RECORDS START
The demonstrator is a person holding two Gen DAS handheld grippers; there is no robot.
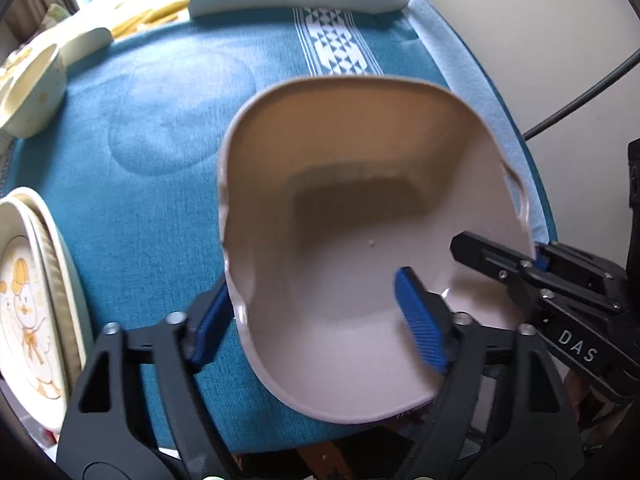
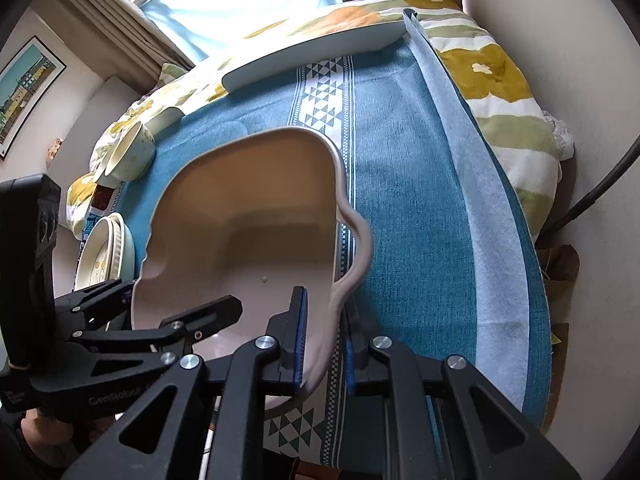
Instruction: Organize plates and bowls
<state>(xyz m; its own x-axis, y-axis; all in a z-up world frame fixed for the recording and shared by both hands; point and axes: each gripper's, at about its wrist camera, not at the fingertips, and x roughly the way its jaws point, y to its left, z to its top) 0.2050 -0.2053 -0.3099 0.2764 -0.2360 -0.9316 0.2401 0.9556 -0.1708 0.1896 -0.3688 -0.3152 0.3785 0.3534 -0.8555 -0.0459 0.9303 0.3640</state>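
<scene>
- Left wrist view: beige dish (image 1: 360, 208), squarish with rounded corners and wavy side rims, smooth and glossy, on teal cloth (image 1: 152, 128); long axis running near to far, flat well facing up.
- Left gripper (image 1: 320, 320) spread wide, straddling the near left rim; ribbed blue pads (image 1: 420, 320), one outside the rim, one inside, neither seen pressing on the wall.
- Right gripper (image 1: 532, 264) at right, pinched on the dish's right rim.
- Cream plates (image 1: 36, 300) stacked at near left, duck drawing on the top one; pale bowl (image 1: 32, 88) at far left; long white platter (image 1: 296, 0) along the far edge.
- Woven white triangle band (image 1: 336, 48) crossing the cloth near to far.
- Right wrist view: dish (image 2: 240, 216) at centre left, long axis again near to far, lobed handle on its right rim.
- Right gripper (image 2: 322, 344) narrow, clamped on that rim, one pad inside, one outside.
- Left gripper (image 2: 160, 308) at near left, jaws apart across the opposite rim.
- Floral yellow-green quilt (image 2: 500, 80) beyond the cloth.
</scene>
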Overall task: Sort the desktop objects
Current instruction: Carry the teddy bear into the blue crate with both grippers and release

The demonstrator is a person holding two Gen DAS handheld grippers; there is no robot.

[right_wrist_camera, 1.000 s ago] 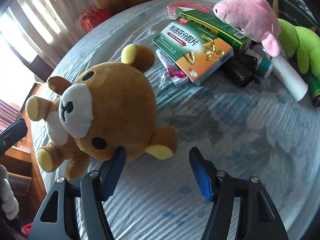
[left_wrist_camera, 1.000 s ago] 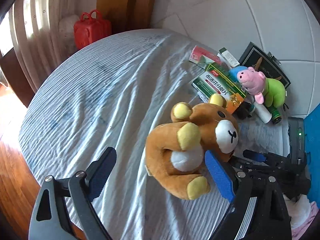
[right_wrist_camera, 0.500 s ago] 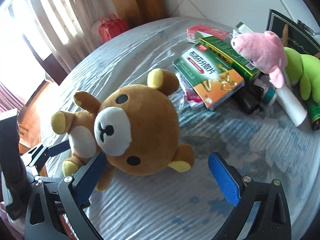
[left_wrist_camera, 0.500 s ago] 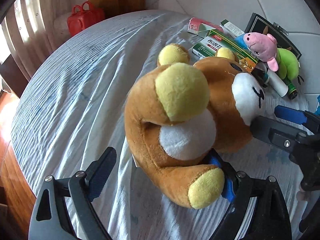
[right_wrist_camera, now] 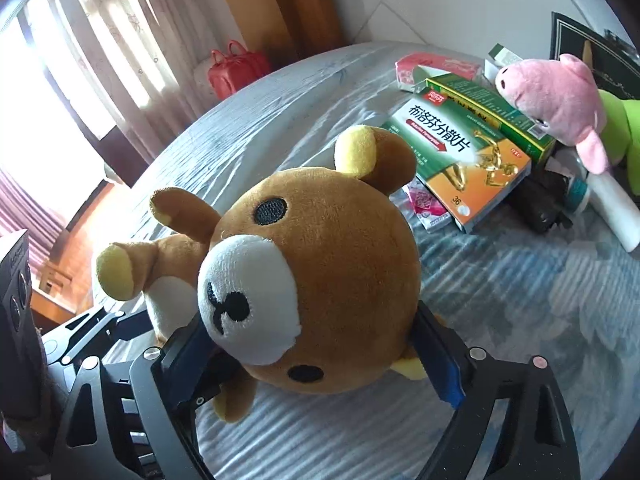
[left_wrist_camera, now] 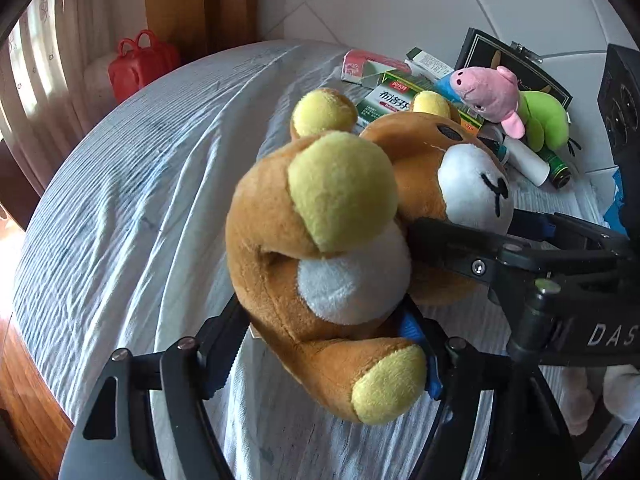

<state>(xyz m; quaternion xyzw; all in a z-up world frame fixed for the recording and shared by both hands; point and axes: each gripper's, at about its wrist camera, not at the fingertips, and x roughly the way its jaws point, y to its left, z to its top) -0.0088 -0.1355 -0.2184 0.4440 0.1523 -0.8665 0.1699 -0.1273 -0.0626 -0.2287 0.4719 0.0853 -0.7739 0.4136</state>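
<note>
Both grippers are on the brown teddy bear [left_wrist_camera: 340, 240] now. The left gripper [left_wrist_camera: 324, 344] has just been closing and pinches the bear's body and leg, where a second ago it stood wide. The right gripper [right_wrist_camera: 316, 344] narrows around the head, pads against both sides. The bear sits mid-table on the striped cloth [left_wrist_camera: 140, 168], so a two-handed lift toward the pink pig plush [right_wrist_camera: 552, 92] looks likely.

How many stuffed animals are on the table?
2 for sure. The brown bear lies near the front, between both hand-held grippers. The pink pig rests at the back on the medicine boxes. The green plush beside it might be another toy.
</note>
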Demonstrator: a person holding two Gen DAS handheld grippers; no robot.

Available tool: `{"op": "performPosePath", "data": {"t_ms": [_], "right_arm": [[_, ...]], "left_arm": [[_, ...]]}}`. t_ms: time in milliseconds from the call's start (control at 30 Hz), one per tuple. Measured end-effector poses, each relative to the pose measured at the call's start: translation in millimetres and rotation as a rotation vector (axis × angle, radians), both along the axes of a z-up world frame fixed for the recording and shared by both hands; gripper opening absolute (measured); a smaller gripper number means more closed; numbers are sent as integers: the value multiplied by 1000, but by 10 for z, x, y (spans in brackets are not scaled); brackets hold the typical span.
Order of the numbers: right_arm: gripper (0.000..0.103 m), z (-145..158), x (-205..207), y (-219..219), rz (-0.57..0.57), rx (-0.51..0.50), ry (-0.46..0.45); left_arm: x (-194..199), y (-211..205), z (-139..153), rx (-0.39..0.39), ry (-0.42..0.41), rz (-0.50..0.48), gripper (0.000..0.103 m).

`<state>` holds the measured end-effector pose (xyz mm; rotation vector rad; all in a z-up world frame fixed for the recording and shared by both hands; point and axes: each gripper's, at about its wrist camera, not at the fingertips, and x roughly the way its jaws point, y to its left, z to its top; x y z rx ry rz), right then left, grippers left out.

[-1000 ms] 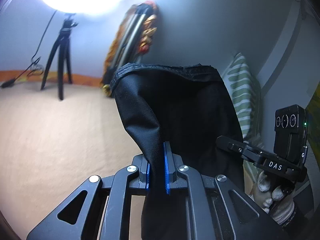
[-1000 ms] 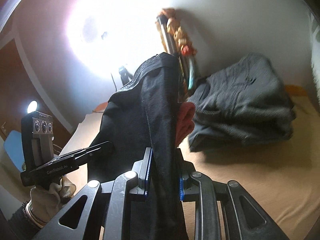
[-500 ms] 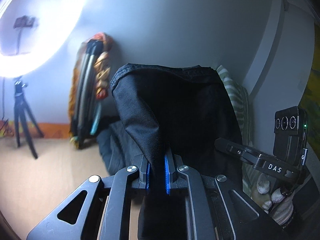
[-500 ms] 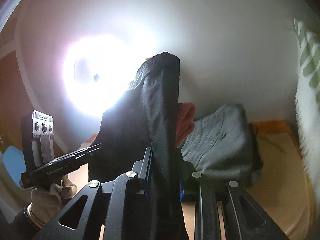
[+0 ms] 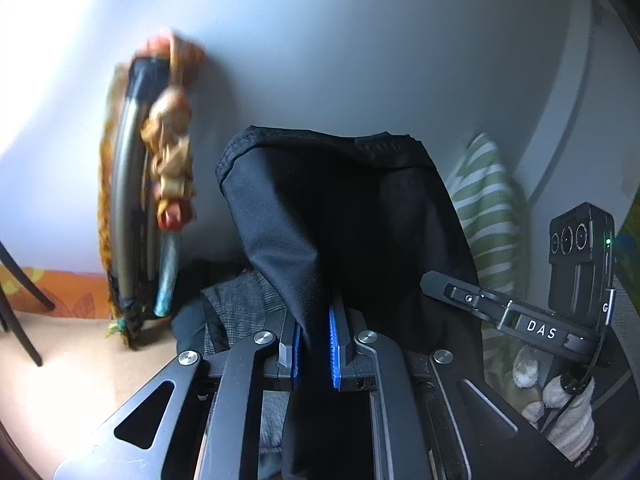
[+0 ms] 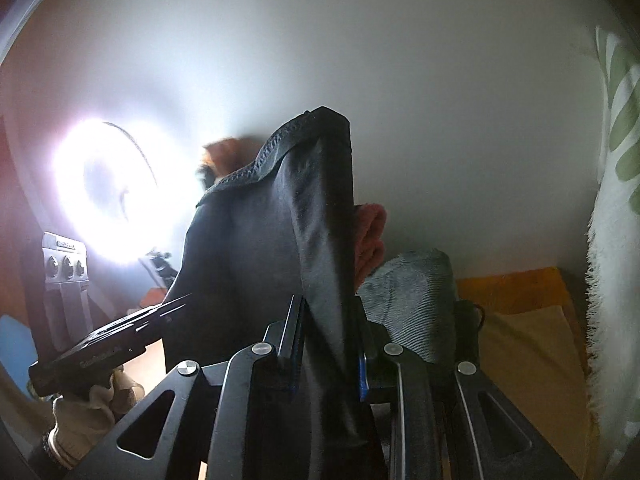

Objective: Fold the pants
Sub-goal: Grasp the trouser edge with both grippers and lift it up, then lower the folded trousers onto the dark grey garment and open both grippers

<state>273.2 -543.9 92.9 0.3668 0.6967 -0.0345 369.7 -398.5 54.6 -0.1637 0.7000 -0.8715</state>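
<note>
The black pants hang lifted in the air, stretched between both grippers. My left gripper is shut on one edge of the fabric, its blue pads pinching it. My right gripper is shut on another edge of the pants, whose stitched hem stands up in front of the lens. The right gripper's body shows at the right of the left wrist view. The left gripper's body, in a gloved hand, shows at the lower left of the right wrist view.
A grey folded garment pile lies on the tan bed surface by the white wall, also low in the left wrist view. A green-striped cloth hangs at right. A folded frame with orange trim leans on the wall. A ring light glares.
Both grippers have swung to the right with the pants held between them; the tripod and ring light slid leftward out of view, the grey pile and striped cloth came closer. The grips are unchanged.
</note>
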Motion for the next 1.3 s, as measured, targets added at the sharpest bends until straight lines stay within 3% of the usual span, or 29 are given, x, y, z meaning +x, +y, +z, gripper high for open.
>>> {"op": "performPosePath", "data": {"t_ms": [267, 433, 600, 667, 767, 833, 1033, 1133, 1200, 1300], "right_arm": [[20, -622, 348, -216, -40, -7, 110], [20, -744, 370, -262, -61, 0, 130], [21, -798, 376, -281, -91, 12, 150], [23, -786, 358, -266, -107, 6, 156], [32, -757, 334, -240, -153, -50, 172], [41, -689, 285, -234, -183, -65, 176], [44, -491, 61, -127, -219, -112, 162], [55, -366, -71, -54, -222, -117, 141], [55, -343, -168, 15, -217, -129, 134], [56, -232, -303, 133, -208, -148, 120]], "left_arm": [[253, -283, -513, 133, 21, 29, 9], [331, -400, -597, 172, 16, 27, 11], [322, -403, -593, 207, 34, 69, 28], [326, -362, -580, 233, 37, 98, 34], [340, -261, -540, 291, 26, 152, 34], [341, -174, -510, 288, 35, 166, 34], [182, 107, -380, 288, 30, 168, 34], [124, 305, -324, 275, 38, 150, 34], [37, 416, -300, 269, 43, 137, 42], [-84, 494, -211, 256, 34, 128, 46]]}}
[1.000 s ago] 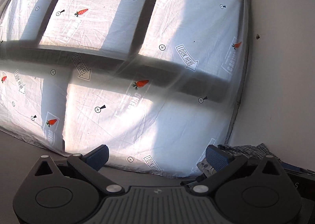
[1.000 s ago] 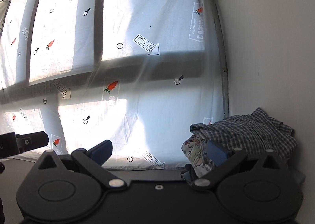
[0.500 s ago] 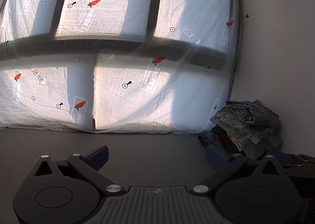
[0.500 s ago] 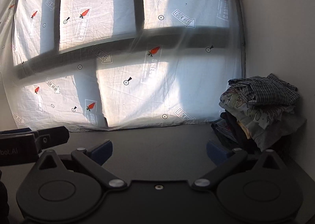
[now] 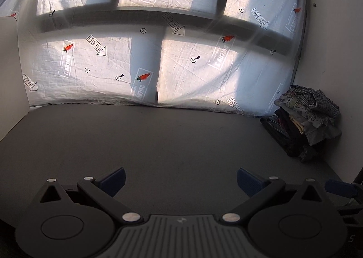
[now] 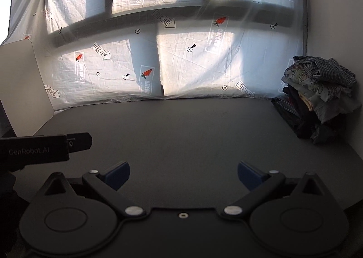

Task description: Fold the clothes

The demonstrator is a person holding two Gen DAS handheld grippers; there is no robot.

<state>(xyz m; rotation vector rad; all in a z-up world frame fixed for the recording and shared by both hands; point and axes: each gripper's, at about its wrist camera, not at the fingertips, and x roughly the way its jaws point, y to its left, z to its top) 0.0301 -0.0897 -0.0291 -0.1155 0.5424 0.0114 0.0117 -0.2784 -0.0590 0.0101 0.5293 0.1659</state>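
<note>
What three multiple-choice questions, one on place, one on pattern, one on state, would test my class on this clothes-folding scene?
1. Where is the pile of clothes?
A. far right corner of the table
B. table centre
C. near left edge

2. The top garment is:
A. plain red
B. checked
C. spotted yellow

3. The right claw is:
A. shut on a shirt
B. shut, empty
C. open, empty

Answers: 1 A, the pile sits by the right wall; 2 B, fine checks show; 3 C, blue fingers stand wide apart over bare table.
</note>
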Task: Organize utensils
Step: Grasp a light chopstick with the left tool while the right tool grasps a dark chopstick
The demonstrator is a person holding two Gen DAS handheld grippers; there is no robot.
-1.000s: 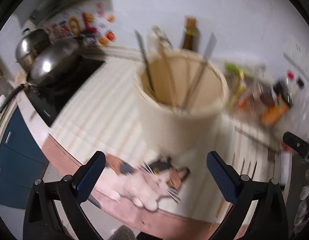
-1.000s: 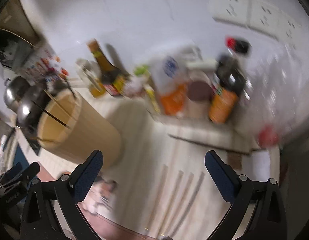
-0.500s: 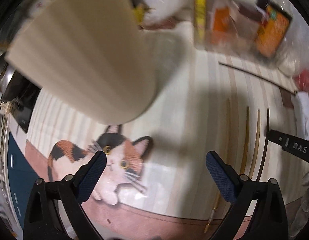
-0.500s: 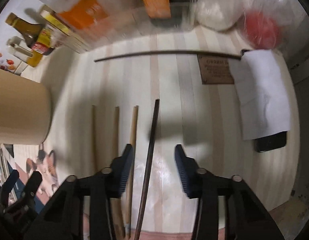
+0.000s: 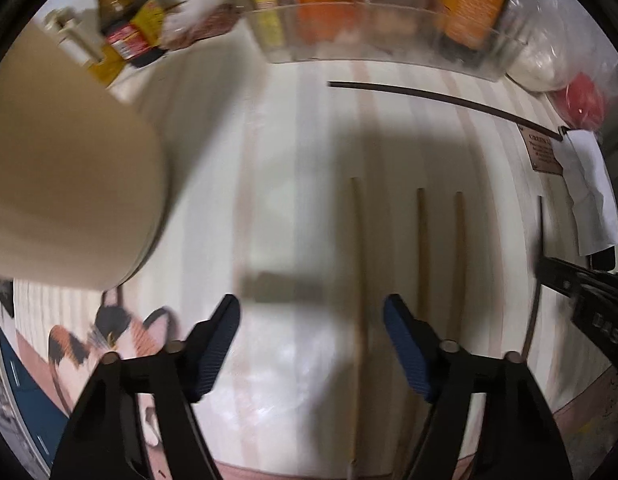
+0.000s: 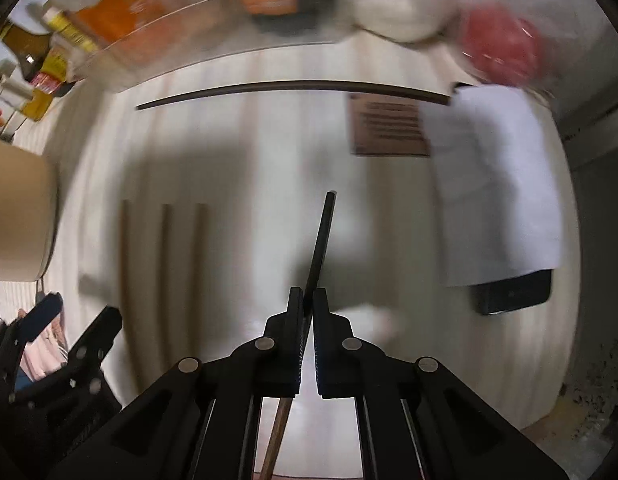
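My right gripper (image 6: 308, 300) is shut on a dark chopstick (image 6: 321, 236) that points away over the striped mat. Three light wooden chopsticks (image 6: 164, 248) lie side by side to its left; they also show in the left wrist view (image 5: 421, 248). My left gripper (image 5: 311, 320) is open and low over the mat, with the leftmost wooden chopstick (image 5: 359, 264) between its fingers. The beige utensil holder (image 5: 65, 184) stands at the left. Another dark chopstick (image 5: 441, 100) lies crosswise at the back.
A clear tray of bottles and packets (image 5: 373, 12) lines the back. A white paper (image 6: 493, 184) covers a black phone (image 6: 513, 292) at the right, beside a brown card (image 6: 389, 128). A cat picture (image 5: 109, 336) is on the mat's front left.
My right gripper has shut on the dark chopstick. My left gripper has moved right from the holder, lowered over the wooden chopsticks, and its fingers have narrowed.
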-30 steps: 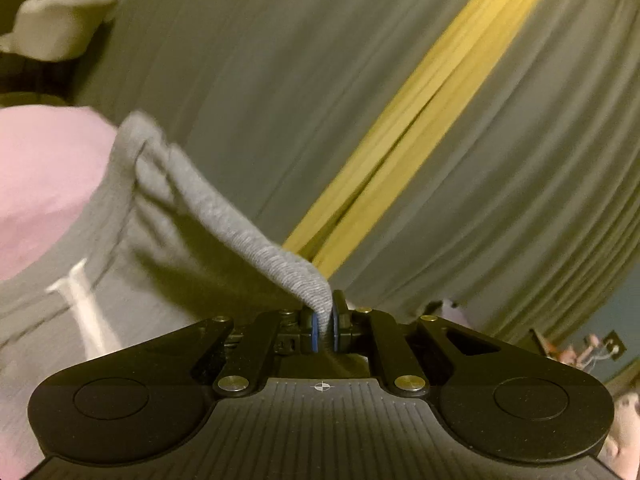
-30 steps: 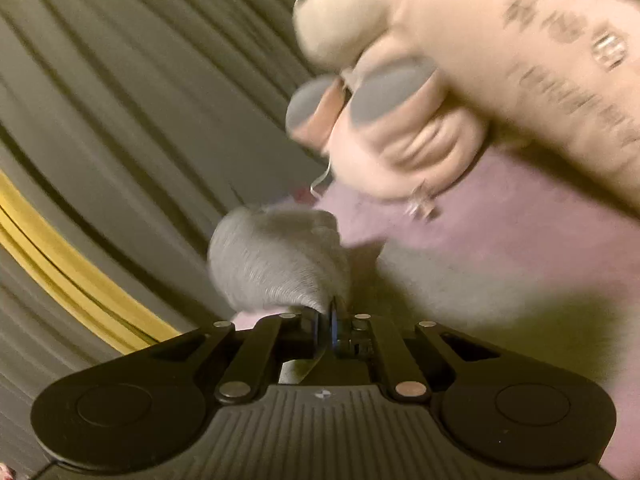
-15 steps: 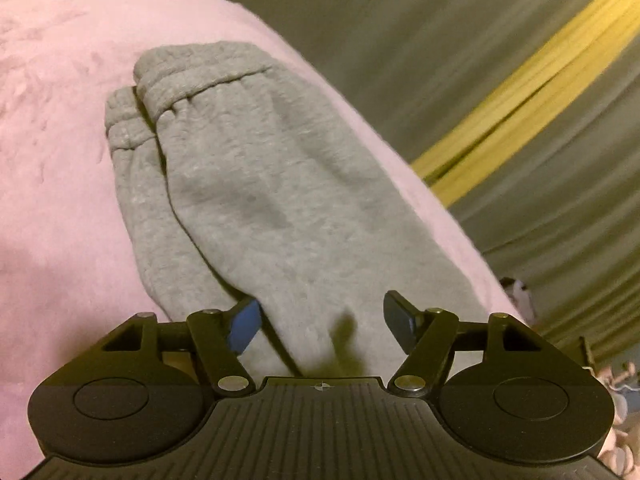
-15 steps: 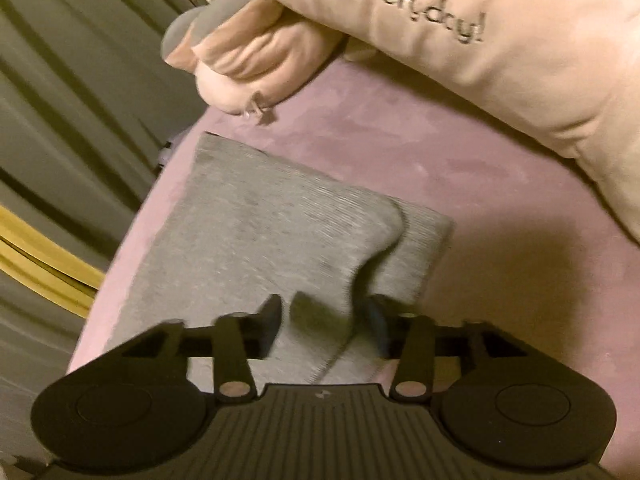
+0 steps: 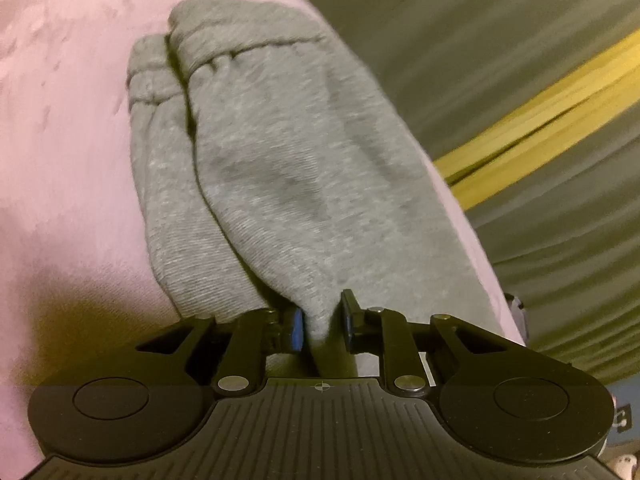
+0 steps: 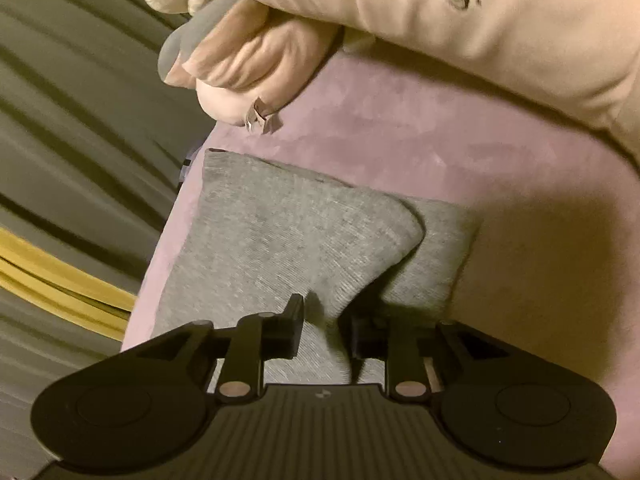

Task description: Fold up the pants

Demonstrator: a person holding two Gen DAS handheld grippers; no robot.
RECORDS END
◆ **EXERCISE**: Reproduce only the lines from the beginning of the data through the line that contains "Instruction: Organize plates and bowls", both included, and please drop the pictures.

◆ **FINISHED TASK**:
The demonstrator is a person holding two Gen DAS handheld grippers; there is no robot.
Instruction: Organize plates and bowls

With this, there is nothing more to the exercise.